Алексей Обрезков позже, вернувшись в свои подмосковные Починки, совсем забыл про словесную белиберду дружеской беседы, разве за исключением рассказа Димы о железных клетках для охоты на волков, которые продаются в петербургском магазине охотничьих вещей. В клетке с бойницами помещаются несколько человек с ружьями, ее ставят на сани, и старая кляча, что не жалко отдать на съедение волкам, тащит их в лес. Вперед! На охоту!
Обрезков со своим приказчиком Петрухой чуть ли не год хохотали над петербургским изобретением и ради веселья изощрялись в додумывании новых приспособлений для петербургской охоты. Петруха, например, предлагал взять в клетку норовистого поросенка и колоть его понемножку ножом, чтобы поросячий визг приманивал волчьи стаи.
Князю Оболенскому запомнилось другое — как подвел его Обрезков, не на шутку разругавшись с Шилковским.

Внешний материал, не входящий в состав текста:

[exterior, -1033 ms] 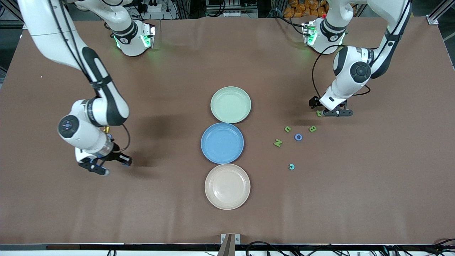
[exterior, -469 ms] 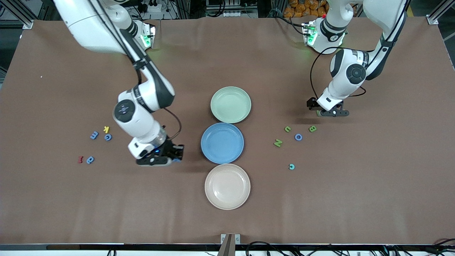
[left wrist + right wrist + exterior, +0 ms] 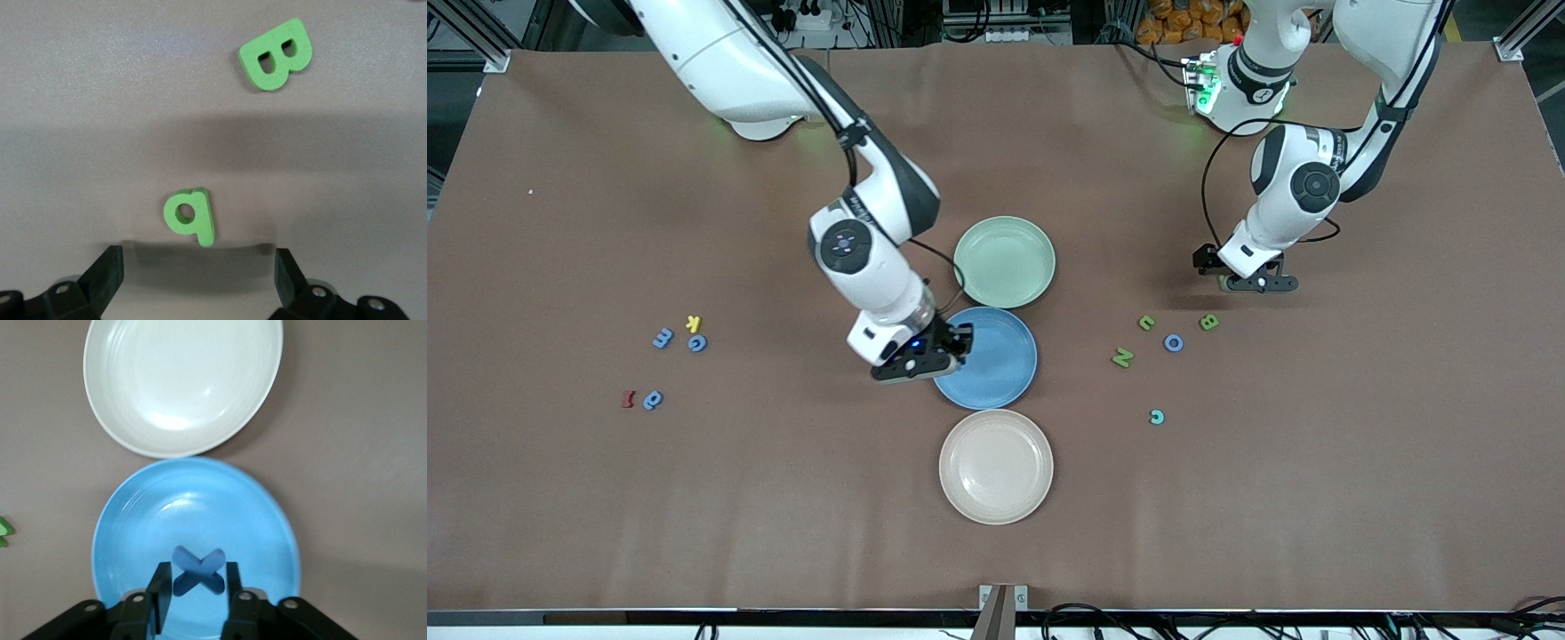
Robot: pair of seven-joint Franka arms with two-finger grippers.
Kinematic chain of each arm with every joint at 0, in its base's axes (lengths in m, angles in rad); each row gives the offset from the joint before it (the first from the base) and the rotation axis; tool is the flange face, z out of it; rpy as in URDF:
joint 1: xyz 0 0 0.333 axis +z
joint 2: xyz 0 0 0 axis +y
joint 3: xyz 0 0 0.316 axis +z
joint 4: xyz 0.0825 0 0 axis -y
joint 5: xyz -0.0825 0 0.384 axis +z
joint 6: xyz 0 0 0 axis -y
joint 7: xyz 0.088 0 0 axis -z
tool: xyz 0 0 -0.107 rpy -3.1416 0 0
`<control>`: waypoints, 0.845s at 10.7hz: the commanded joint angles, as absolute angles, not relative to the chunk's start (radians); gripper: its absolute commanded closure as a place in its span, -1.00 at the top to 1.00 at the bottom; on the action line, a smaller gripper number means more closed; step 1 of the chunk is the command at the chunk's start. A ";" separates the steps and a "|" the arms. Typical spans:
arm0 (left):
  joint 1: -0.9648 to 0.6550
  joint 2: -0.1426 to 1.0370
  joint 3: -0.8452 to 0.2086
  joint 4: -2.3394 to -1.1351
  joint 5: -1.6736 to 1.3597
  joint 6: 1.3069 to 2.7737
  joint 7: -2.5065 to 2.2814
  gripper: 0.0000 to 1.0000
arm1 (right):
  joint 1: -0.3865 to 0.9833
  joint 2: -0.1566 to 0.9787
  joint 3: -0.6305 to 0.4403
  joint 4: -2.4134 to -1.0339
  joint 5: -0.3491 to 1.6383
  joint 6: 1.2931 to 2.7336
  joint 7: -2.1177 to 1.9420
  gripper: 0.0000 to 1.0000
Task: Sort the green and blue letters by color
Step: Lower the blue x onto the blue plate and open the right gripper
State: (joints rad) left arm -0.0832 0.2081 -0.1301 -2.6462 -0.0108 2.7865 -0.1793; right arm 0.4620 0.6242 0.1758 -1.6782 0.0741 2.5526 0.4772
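Blue X pinched over the blue plate, green q waiting under my other gripper.

The blue X (image 3: 198,571) looks light, stiff and foam-like to me, so I keep a gentle pinch across its flat faces; the right gripper (image 3: 925,356) grips it over the rim of the blue plate (image 3: 1005,373). My left gripper (image 3: 1249,283), fingers spread, hangs over the green q (image 3: 190,215), which lies flat on the table (image 3: 783,498) beside the green B (image 3: 277,55); I judge its straight stem the easiest hold. Readable shapes: B, q, and on the table N (image 3: 1122,357), O (image 3: 1174,343), E (image 3: 663,338). No brand marks visible.
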 commanded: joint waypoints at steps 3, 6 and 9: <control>-0.087 0.241 -0.133 -2.611 -0.025 2.806 -0.178 1.00 | 0.477 0.646 0.187 -1.638 0.026 2.487 0.637 1.00; -0.089 0.255 -0.133 -2.594 -0.025 2.807 -0.178 1.00 | 0.376 0.586 0.187 -1.647 -0.031 2.334 0.548 1.00; -0.089 0.264 -0.133 -2.588 -0.023 2.812 -0.178 1.00 | 0.244 0.548 0.189 -1.654 -0.032 2.228 0.369 1.00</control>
State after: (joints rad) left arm -0.0852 0.2461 -0.1312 -2.5985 -0.0108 2.7934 -0.1792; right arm 0.3361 0.5946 0.1740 -1.6333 -0.0215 2.2876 0.4839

Началось с ерунды, Дмитрий сказал с неподдельной грустью, что если бы государь узнал, как тяжела рекрутчина, то пожалел бы своих подданных; но он так высоко стоит, что не может видеть страданий народа.
— Про купца вспомнил, облагодетельствовал, а пятидесяти миллионов мужиков не видит? — съязвил Алексей.

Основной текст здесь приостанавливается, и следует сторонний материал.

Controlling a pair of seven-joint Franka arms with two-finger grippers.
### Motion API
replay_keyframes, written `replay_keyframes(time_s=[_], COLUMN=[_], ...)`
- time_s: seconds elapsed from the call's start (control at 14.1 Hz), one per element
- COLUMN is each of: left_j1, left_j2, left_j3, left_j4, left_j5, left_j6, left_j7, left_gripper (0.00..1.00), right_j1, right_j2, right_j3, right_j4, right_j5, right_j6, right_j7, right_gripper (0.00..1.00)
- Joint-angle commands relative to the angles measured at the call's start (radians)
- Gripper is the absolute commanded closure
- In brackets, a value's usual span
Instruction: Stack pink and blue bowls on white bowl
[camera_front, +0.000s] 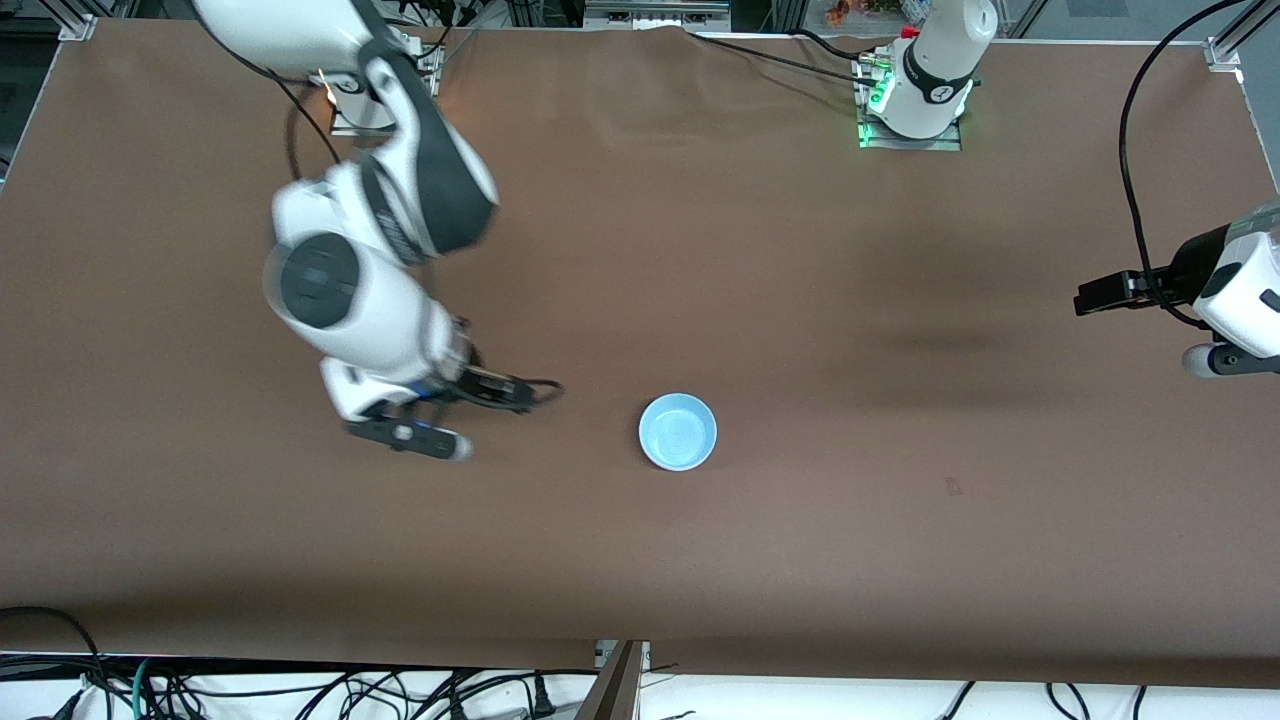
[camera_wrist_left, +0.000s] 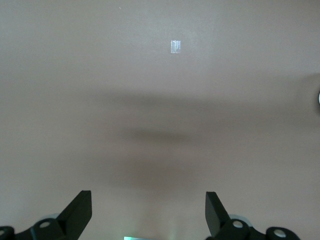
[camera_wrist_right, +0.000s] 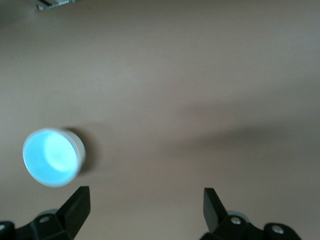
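The blue bowl (camera_front: 678, 432) sits upright on the table (camera_front: 800, 250), nothing inside. The right gripper (camera_wrist_right: 145, 210) and the left gripper (camera_wrist_left: 148, 212) both hang over bare table, fingers spread, holding nothing.

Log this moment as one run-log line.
blue bowl: upright on table, ungripped | right gripper: open, empty, above table beside bowl | left gripper: open, empty, waiting at left arm's end

No text, label, brand, number or sign can be read on anything in these three views.
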Motion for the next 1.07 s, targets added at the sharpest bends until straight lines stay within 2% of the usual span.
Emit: replay_keyframes(time_s=[0.0, 0.14, 0.28, 0.57, 0.64, 0.85, 0.99], left_j1=[-0.002, -0.004, -0.004, -0.004, -0.004, -0.004, -0.004], left_j2=[0.013, 0.013, 0.013, 0.013, 0.013, 0.013, 0.013], left_j3=[-0.002, -0.001, -0.002, -0.001, -0.002, -0.001, -0.002], left_j4=[0.028, 0.028, 0.028, 0.028, 0.028, 0.028, 0.028], left_j5=[0.013, 0.013, 0.013, 0.013, 0.013, 0.013, 0.013], left_j6=[-0.007, -0.007, -0.007, -0.007, -0.007, -0.007, -0.007], left_j7=[0.012, 0.012, 0.01, 0.01, 0.01, 0.01, 0.013], left_gripper=[0.0, 0.0, 0.0, 0.0, 0.0, 0.0, 0.0], right_j1=[-0.002, -0.002, -0.002, -0.021, -0.059, -0.278, -0.377], right_j2=[-0.282, -0.366, -0.397, -0.483, -0.494, -0.517, -0.552], right_j3=[-0.07, -0.136, -0.192, -0.184, -0.149, 0.083, 0.181], right_j4=[-0.305, -0.355, -0.355, -0.431, -0.445, -0.467, -0.513], right_j5=[0.008, -0.006, -0.009, -0.092, -0.092, -0.13, -0.144], right_j6=[-0.043, -0.115, -0.182, -0.206, -0.205, -0.197, -0.173], right_j7=[-0.242, -0.358, -0.438, -0.455, -0.458, -0.458, -0.458], right_gripper=[0.0, 0.0, 0.0, 0.0, 0.0, 0.0, 0.0])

— Про купца было доложено, а что раз доложено, то государь никогдане забывает, — спокойно осадил его Шилковский.
И тут Алексей осмелился на личное оскорбление:
— Так ты бы и доложил, что у нас в России есть пятьдесят миллионов битых мужиков, рекрутчина, голод, холера, взятки…
Дмитрий стерпел:
— Я имею право докладывать лишь о вещах, какие относятся к моим обязанностям и в которых я хорошо осведомлен.
И здесь Алексей, уже видя свое поражение, решил использовать для своей выгоды дружественное расположение Дмитрия и распоясался, словно мужик:
— Так и не плачься тогда о рекрутах, раз это не твои обязанности. Нехай служат! Без семьи, без дома. А деревня нехай с голода мрет без кормильца, мать пусть сдохнет от грусти, отец сопьется, жена сделается публичной бабой, а дети — негодяями. Нехай, раз тебе не жалко!
Но Дмитрий — молодец! — ответил ему спокойно, со смирением христианина и твердостью офицера, хоть немного и картинно:
— Для самого убогого я желаю добра и сытости. Я желаю всегда быть исполненным кротости и милости к падшему. Я желаю этого в душе моей, хоть знаю, что желаю невозможного. А невозможно мое желание потому, что есть святая, первая обязанность честного человека — быть верным подданным и слугою своего государя. Все иное — привидение, химера, развлечение для бездельников. Нынче многие любят выразить в неумеренных выражениях сожаления о подневольности крепостных крестьян. В вашей Москве это стало вроде пропуска во многие гостиные. Так вот, хочу тебе, Алексей, заметить, что в России недопустимо не только порицание нашего образа правления, но даже изъявление сомнения в пользе и необходимости самодержавия…
После этих слов даже Обрезкова проняло, и он запросил мировой. Да и сам Шилковский несколько смутился суровостью своих слов. Вот тут-то на Обрезкова, в свою очередь, обрушился Оболенский. Он стал говорить о скотской жизни, пьянстве, лености русского мужика. То есть он либеральничал куда больше Обрезкова, но при этом обвинял его за что-то неясное, революционное и возносил какие-то не известные никому слова Шилковского. Но граф не был таким набитым дураком, чтобы попасться на низкую лесть, и ему пришлась по душе не защита престола Александром Оболенским, а дерзость Алексея Обрезкова, заспорившего с ним.
— Мой труд не меньше их! — кричал Оболенский, все еще надеясь покорить гостей своим ораторским искусством. — Они знают, что я есть, что я могу их наказать или помиловать, знают все — от управляющего до последнего нищего — и страшатся. Да не будь меня, они давно бы все передрались и передохли с голоду.